TUĞRUL AKYÜZ 5 Mayıs 1969-İstanbul
Saint Joseph Fransız Erkek Lisesi (1980-1988)
İTÜ Elektronik ve Haberleşme Mühendisliği (1988-1992)
Boğaziçi Üniversitesi Elektronik Mühendisliği masterı-3D Modelling, Image Processing (1992-1995)
Müziğe ilgim 10,11 yaşlarında babamın Rossini,Tchaykovski ve Bethoven plaklarında dinlediklerime ‘orkestra şefliği’ ‘ yapma özentisi ile başladı.
Müzik yapma isteği beni önce dinlediklerimi analiz etmeye, hissettiklerimi kendi ortamımda biraraya getirerek yeniden kendimce oluşturmaya yöneltti.Kolay algılayabildiğim,sevdiğim veya bana çok itici,tuhaf,zor veya şaşırtıcı gelen bir çok müzik türüne, yapılarını incelemeye olan merak nedeniyle önyargısız ve açık olabildim.
Benim için:
Rossini,Ttchaykowski ve Bethowen,Bach (başlangıç)
Yes, King Crimson (aksi istikamet)
Pat Metheny (duygu)
Depech Mode (ses fetişistliği)
The Cure (sıcaklık-dürüstlük-gitar) ve
Daft Punk (zeka ve cesaret) birer göz açılma noktalarıdır.

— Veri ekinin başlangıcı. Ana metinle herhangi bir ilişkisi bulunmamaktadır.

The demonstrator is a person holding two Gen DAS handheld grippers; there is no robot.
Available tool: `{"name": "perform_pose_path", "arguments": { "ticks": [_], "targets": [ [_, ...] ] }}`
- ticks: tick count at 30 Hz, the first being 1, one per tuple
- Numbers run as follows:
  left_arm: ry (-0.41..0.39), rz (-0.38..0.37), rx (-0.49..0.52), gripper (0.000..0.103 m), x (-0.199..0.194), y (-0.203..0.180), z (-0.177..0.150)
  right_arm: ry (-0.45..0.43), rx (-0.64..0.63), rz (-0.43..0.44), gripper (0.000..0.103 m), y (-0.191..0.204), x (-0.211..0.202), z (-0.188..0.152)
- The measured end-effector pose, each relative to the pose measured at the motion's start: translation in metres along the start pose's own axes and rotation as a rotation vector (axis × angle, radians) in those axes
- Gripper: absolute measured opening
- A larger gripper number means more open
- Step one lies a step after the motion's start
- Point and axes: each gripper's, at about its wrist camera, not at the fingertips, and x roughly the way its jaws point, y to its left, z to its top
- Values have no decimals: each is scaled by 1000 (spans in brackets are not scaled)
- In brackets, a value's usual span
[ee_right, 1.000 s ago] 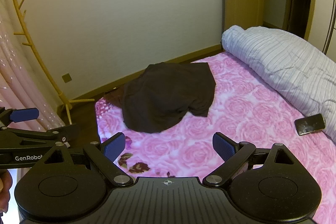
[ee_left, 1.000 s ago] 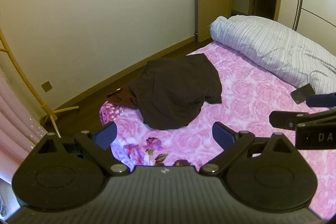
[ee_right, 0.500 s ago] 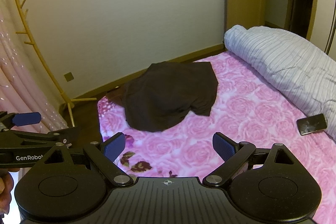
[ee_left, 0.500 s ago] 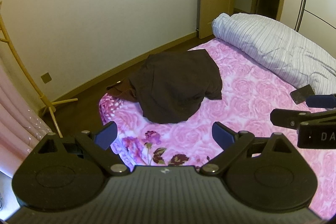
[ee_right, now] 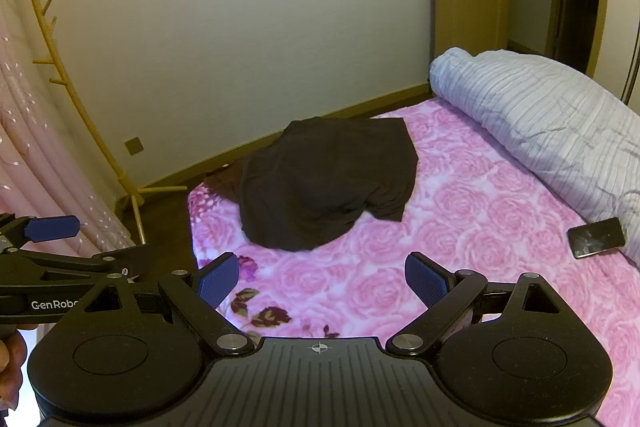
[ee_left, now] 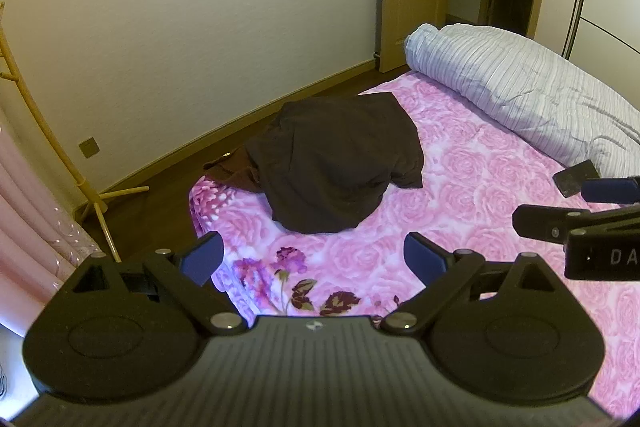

Aslında herhangi bir enstrüman tek başına benim için müziğin bütününden hiçbir zaman daha önemli hale gelmediyse de gitara olan ilgim özeldir.Üniversite yıllarında bilgisayarda müzik programları kullanmaya başladım.Birkaç değişik grupta gitarist olarak yer alıp,konserlere katılsam da bilgisayar ortamı bana işin bütününe tek başıma hakim olabilme vizyonunu verince kendi parçalarımı yapmaya başladım.1997 senesinde bizim kadar The Cure ve Depechemode saplantılı olabildiğini gördüğümüz ilk kız olan Deniz’in de katılımyla grup elektriği tamamlandı.Murat Akad(nr1) “size bir albüm yapalım”dedi.Ömer Karacan(nr1) da adımızı Vega koydu...
“Tamam (Sustum!)” hakkında Tuğrul :
İlk albüm;o güne kadar dinlediğimiz,sevdiğimiz herşeyin bizim üzerimizde yarattığı etkinin yansımasıdır.Ne elektronik,ne rock,ne poptur,ne de başka bir sınıfa girme çabası vardır.Üç kişinin hayatlarının 45 dakikalık ortak bir dışavurumudur.Çalışmalarımızı stüdyoda “olması gereken”e yakın hale getirme çabası parçaları ilk bestelendikleri hallerinden biraz uzaklaştırmış olsa da bu tabir ettiğim “ortak dışavurum”u yakalayabilme şansı herkeze,her gruba ilk albümlerinde rastlamayabilir.
“Tatlı Sert” hakkında:
Tatlı Sert bana kendimize ve çevremize karşı almak istediğimiz duruşu bilinçli olarak arayıp bulduğumuzu ifade ediyor..Bunun yanında bana;ne kadar titiz ve detaycı olduğumuzu ve bu özelliğimizi müzik yaratırken “duygu”yu kaybetmeden dengelemenin ne kadar zor olduğunu uzun yoldan gösterdi sayılır.Bizimler diye söylemiyorum ama özellikle ‘Zat-ı ali’, ‘Isınamazsın Ağlarken’ ve ‘Desem de inanma’ adlı parçalarımız bana yıllanarak tadı oturmuş birer şişe şarap gibi geliyor.